MolTC addresses the underutilization of molecular graph structure in LLM-based molecular relational learning by unifying graph-based encodings with a decoder-only LLM under Chain-of-Thought reasoning. It introduces a Graph Encoder–Representation Projector–SMILES Injector architecture that feeds into the Galactica backbone, guided by a multi-hierarchical CoT training paradigm and the MoT-instruction dataset. The method achieves superior performance across 12 datasets and over 4,000,000 molecular pairs, outperforming both GNN and LLM baselines on qualitative and quantitative interaction tasks. This work demonstrates the value of integrating graph-structured information with CoT-guided LLM reasoning for robust molecular interaction prediction and lays groundwork for shared, multimodal biochemical reasoning resources.

Abstract

Molecular Relational Learning (MRL), aiming to understand interactions between molecular pairs, plays a pivotal role in advancing biochemical research. Recently, the adoption of large language models (LLMs), known for their vast knowledge repositories and advanced logical inference capabilities, has emerged as a promising way for efficient and effective MRL. Despite their potential, these methods predominantly rely on the textual data, thus not fully harnessing the wealth of structural information inherent in molecular graphs. Moreover, the absence of a unified framework exacerbates the issue of information underutilization, as it hinders the sharing of interaction mechanism learned across diverse datasets. To address these challenges, this work proposes a novel LLM-based multi-modal framework for Molecular inTeraction prediction following Chain-of-Thought (CoT) theory, termed MolTC, which effectively integrate graphical information of two molecules in pair. To train MolTC efficiently, we introduce a Multi-hierarchical CoT concept to refine its training paradigm, and conduct a comprehensive Molecular Interactive Instructions dataset for the development of biochemical LLMs involving MRL. Our experiments, conducted across various datasets involving over 4,000,000 molecular pairs, exhibit the superiority of our method over current GNN and LLM-based baselines.
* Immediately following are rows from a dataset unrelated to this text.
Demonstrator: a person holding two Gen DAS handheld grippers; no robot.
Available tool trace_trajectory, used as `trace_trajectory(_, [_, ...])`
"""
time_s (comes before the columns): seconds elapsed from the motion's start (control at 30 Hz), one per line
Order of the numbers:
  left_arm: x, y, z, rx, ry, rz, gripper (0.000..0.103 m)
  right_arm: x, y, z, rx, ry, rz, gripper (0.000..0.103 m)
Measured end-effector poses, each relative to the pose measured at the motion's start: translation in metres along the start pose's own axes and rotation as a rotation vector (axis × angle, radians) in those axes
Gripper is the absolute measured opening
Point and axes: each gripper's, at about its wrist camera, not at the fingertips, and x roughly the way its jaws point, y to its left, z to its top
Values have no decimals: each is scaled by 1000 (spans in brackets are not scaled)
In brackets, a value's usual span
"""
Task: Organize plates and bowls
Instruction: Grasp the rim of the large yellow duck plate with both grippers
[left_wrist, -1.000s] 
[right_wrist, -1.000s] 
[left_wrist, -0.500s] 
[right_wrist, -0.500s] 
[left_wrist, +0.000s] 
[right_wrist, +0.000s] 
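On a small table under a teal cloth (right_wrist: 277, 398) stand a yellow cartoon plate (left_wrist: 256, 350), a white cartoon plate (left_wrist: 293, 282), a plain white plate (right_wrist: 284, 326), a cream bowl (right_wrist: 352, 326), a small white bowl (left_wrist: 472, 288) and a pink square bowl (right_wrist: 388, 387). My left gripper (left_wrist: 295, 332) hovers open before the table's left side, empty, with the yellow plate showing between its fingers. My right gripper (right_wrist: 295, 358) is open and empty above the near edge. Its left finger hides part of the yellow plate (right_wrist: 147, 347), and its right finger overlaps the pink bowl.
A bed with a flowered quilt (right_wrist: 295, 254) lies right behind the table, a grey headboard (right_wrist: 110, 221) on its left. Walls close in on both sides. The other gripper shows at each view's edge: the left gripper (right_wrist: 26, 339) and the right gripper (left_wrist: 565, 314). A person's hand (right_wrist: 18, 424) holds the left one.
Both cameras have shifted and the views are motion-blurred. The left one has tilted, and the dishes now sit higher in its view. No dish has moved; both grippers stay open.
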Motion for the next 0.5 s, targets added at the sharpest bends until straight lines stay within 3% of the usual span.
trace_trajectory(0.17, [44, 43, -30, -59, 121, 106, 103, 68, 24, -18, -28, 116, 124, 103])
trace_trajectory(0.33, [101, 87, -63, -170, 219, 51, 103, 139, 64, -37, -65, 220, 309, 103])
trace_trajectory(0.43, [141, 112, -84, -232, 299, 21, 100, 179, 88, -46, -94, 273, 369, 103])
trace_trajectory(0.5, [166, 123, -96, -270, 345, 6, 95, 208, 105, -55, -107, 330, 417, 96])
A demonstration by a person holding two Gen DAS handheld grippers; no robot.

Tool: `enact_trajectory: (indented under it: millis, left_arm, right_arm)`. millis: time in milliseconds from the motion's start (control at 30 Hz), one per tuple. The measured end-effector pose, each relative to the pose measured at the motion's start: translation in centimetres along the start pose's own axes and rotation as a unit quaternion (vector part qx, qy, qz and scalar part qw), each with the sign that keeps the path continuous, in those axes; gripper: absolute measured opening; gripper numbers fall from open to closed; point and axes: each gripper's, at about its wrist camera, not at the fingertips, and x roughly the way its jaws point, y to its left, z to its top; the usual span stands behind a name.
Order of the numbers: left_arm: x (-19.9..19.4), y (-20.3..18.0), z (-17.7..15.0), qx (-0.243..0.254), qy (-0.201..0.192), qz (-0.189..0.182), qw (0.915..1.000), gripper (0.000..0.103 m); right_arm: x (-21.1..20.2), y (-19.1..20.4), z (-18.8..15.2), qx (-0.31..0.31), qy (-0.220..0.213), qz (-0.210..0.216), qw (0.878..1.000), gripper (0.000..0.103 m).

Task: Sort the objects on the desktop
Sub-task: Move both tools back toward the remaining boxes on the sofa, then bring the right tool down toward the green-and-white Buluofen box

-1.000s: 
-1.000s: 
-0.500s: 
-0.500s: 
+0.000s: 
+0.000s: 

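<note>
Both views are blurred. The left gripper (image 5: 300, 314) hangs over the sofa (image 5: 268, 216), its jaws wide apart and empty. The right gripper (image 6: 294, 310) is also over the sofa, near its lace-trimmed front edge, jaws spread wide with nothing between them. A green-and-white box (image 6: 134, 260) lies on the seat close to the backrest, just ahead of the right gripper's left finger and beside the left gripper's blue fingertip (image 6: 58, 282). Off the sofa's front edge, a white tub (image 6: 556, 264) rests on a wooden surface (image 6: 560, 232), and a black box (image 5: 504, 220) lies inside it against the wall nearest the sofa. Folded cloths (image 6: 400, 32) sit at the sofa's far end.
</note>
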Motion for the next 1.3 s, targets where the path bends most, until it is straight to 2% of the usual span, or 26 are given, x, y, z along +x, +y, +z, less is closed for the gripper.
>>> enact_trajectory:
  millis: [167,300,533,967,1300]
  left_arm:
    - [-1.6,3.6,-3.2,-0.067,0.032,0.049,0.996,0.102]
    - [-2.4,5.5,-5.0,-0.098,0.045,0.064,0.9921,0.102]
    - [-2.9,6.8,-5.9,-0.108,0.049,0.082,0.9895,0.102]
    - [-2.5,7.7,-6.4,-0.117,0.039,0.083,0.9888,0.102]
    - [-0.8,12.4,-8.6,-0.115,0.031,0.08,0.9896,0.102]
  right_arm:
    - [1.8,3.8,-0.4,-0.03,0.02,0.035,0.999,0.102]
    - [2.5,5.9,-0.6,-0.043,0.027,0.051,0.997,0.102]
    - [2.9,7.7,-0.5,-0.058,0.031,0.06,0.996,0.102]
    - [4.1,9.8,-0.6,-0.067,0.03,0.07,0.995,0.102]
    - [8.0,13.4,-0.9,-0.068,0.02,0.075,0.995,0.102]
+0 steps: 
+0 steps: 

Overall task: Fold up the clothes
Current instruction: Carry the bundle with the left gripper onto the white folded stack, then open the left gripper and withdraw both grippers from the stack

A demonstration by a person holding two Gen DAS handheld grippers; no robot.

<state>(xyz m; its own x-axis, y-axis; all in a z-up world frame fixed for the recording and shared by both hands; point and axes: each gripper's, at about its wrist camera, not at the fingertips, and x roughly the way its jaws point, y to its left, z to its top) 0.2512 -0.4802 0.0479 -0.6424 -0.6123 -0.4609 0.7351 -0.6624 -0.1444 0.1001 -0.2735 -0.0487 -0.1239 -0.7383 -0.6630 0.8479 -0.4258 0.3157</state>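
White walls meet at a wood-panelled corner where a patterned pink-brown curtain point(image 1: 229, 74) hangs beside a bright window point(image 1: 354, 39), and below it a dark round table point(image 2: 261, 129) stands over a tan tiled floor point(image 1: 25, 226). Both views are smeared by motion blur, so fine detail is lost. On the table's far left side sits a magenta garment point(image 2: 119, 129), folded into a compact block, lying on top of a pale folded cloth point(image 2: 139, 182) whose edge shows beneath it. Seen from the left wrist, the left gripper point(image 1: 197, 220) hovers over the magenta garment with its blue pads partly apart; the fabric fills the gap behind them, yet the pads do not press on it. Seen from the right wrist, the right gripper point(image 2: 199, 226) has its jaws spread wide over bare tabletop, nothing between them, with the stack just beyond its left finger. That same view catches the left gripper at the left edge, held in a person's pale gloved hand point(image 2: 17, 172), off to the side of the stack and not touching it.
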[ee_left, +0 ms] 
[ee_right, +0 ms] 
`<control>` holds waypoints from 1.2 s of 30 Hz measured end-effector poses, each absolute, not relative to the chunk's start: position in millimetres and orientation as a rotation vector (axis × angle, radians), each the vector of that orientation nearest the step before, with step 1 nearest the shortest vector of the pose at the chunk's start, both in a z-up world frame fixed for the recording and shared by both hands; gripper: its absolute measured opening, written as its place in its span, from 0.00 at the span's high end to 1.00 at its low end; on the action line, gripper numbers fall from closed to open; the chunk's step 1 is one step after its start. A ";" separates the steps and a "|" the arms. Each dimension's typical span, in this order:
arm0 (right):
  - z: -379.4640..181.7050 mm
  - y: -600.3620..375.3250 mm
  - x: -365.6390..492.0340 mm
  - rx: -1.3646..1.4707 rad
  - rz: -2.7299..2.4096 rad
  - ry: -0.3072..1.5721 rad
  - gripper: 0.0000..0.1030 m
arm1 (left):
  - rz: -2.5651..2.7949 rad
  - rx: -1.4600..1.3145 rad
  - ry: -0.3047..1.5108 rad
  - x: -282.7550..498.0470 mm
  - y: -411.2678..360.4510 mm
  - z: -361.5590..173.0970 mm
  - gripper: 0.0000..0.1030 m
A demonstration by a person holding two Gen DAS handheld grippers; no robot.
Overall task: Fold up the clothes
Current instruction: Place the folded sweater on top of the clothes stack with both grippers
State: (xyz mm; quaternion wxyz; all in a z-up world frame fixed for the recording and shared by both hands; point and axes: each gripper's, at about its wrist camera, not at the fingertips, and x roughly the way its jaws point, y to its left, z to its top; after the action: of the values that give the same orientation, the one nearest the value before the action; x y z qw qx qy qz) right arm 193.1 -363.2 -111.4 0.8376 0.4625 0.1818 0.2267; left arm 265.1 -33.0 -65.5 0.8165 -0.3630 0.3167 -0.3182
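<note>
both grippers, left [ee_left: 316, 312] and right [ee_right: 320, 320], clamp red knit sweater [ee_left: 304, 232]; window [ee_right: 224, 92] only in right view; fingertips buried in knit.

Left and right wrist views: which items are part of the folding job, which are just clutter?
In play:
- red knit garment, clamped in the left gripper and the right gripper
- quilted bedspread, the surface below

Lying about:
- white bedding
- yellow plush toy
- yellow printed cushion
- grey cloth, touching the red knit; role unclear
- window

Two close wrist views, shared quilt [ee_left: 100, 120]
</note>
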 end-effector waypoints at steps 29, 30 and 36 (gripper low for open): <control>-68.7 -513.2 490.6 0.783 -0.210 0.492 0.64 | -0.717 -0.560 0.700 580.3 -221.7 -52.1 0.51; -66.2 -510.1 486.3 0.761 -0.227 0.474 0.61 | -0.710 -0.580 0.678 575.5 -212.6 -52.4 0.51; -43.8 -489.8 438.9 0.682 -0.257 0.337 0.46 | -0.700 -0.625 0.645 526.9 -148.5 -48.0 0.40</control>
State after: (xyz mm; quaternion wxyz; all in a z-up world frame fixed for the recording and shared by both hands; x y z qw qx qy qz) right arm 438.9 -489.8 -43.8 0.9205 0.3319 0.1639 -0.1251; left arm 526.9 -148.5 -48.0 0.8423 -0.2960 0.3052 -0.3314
Code is available at https://github.com/MangoKiller/MolTC.
Paper Structure (24 sections, 5 equations, 2 figures, 5 tables)

This paper contains 24 sections, 5 equations, 2 figures, 5 tables.

Table of Contents

  1. Introduction
  2. Methodology
  3. Framework of MolTC
  4. Training Paradigm of MolTC
  5. Broad-grained CoT Guided Pretraining
  6. Fine-grained CoT Guided Fine-tuning
  7. Dynamic Parameter Sharing Strategy
  8. Construction of MoT-instructions
  9. Experiment
  10. Experimental Setting
  11. Qualitative Prediction Performance (RQ1)
  12. Quantitative Prediction Performance (RQ2)
  13. Ablation Study (RQ3)
  14. Discussion
  15. Conclusion
  16. ...and 9 more sections

Figures (2)

  • Figure 1: Comparison between the current methods leveraging LLMs to model molecule interactions and our MolTC. (a) The prevailing paradigm of current methods. (b) The challenge of applying the current paradigm to the tasks involving datasets with a small number of samples. (c) The framework of our proposed MolTC, which is enhanced by the principle of CoT. Best viewed in color.
  • Figure 2: The training process of our MolTC. The flame symbol denotes the parameter update, the snowflake symbol indicates the parameter freezing, and the chain symbol depicts the parameter sharing between two modules. Best viewed in color.